=== Assignment ===
From the line below that contains "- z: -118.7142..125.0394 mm" to the line that contains "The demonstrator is", repeat every line exactly, both ends included, and nothing else.

* * * *

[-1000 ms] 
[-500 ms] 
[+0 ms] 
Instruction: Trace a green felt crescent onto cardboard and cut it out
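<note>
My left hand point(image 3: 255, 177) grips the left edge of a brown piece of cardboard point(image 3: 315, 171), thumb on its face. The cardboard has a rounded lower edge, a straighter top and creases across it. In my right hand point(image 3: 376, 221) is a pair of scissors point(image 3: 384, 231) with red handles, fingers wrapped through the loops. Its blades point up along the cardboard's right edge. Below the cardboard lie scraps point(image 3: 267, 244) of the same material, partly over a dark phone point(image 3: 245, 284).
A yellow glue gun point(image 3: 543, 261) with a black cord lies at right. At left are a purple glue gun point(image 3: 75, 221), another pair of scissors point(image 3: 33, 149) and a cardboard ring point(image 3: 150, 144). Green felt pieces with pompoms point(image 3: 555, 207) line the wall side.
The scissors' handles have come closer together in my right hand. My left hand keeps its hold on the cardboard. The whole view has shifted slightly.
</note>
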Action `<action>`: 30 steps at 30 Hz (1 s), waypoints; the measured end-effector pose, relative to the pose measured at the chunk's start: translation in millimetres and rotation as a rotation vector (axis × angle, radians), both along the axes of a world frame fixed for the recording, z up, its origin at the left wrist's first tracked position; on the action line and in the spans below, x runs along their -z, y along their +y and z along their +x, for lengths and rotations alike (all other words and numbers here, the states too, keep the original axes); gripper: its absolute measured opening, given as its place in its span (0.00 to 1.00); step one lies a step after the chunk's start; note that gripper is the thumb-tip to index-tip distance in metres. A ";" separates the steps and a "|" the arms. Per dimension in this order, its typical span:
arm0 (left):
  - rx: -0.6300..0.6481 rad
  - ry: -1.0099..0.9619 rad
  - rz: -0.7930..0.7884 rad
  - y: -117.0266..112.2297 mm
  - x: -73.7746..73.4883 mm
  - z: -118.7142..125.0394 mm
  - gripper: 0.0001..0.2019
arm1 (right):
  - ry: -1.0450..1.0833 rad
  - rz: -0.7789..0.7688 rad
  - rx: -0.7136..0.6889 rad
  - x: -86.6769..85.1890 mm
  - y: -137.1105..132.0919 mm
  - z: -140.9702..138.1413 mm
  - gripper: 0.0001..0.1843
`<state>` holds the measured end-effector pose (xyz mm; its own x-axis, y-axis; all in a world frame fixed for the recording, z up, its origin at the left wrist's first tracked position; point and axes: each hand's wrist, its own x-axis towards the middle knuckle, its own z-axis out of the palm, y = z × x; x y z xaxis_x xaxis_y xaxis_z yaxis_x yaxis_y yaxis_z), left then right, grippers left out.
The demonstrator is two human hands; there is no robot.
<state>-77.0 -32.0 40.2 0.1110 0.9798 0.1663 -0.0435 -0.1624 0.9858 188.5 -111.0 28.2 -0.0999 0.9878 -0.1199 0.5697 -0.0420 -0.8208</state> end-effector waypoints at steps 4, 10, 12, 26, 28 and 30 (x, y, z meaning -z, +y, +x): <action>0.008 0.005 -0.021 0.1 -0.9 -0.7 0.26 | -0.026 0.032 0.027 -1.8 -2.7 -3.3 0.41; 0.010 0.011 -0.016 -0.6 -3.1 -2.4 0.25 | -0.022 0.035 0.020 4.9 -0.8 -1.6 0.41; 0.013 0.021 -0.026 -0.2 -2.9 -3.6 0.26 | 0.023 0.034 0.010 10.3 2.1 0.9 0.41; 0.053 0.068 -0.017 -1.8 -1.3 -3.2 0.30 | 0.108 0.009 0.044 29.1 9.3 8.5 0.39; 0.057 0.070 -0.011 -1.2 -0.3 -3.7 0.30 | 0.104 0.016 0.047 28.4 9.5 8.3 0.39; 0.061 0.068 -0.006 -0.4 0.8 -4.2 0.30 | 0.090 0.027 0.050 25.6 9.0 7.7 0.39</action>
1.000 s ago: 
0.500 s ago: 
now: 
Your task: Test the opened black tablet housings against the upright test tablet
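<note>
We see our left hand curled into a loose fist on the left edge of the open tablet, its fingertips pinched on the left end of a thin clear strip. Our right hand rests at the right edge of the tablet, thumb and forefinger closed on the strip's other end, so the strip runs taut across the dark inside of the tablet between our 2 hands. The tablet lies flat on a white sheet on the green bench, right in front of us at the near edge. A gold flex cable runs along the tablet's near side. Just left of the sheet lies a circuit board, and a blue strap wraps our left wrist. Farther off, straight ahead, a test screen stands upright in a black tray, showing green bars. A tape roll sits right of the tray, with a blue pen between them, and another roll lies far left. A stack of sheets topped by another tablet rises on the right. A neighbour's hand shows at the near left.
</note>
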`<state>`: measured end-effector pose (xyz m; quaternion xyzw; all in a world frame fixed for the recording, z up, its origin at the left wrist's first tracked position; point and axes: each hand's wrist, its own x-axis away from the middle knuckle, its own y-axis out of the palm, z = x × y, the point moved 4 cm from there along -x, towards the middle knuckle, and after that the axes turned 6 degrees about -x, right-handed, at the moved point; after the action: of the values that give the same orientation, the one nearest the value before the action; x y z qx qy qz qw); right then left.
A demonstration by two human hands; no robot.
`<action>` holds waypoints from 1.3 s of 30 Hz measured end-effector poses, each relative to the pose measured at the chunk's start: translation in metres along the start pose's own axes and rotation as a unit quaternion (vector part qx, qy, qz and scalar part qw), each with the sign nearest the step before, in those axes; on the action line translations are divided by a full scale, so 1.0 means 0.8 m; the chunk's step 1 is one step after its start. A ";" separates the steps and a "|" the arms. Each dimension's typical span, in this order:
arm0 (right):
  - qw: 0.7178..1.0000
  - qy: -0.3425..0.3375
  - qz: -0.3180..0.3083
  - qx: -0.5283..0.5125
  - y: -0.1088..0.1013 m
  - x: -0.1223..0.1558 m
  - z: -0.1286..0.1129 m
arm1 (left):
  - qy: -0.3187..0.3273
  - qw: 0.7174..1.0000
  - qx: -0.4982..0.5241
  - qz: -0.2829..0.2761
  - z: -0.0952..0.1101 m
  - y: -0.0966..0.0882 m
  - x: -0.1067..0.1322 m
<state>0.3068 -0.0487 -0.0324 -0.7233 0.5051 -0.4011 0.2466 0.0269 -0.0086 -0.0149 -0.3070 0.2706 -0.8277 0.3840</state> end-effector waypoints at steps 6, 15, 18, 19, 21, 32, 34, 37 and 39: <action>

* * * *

=== Solved exercise ===
  - z: -118.7142..125.0394 mm
  - gripper: 0.0001..0.2019
arm1 (right):
  - ry: -1.0450..1.0833 rad
  - rz: -0.7789..0.7688 rad
  - rx: -0.7136..0.6889 rad
  - x: -86.6769..85.1890 mm
  - y: -137.1105..132.0919 mm
  - z: -140.9702..138.1413 mm
  - gripper: 0.0001..0.1843
`<state>` holds the measured end-effector pose (xyz mm; its own x-axis, y-axis; all in a world frame fixed for the recording, z up, its origin at the left wrist's first tracked position; point and axes: each hand's wrist, its own x-axis towards the middle knuckle, its own z-axis out of the palm, y = z × x; x y z xaxis_x xaxis_y xaxis_z yaxis_x yaxis_y yaxis_z), left then right, grippers left out.
The demonstrator is two human hands; there is no robot.

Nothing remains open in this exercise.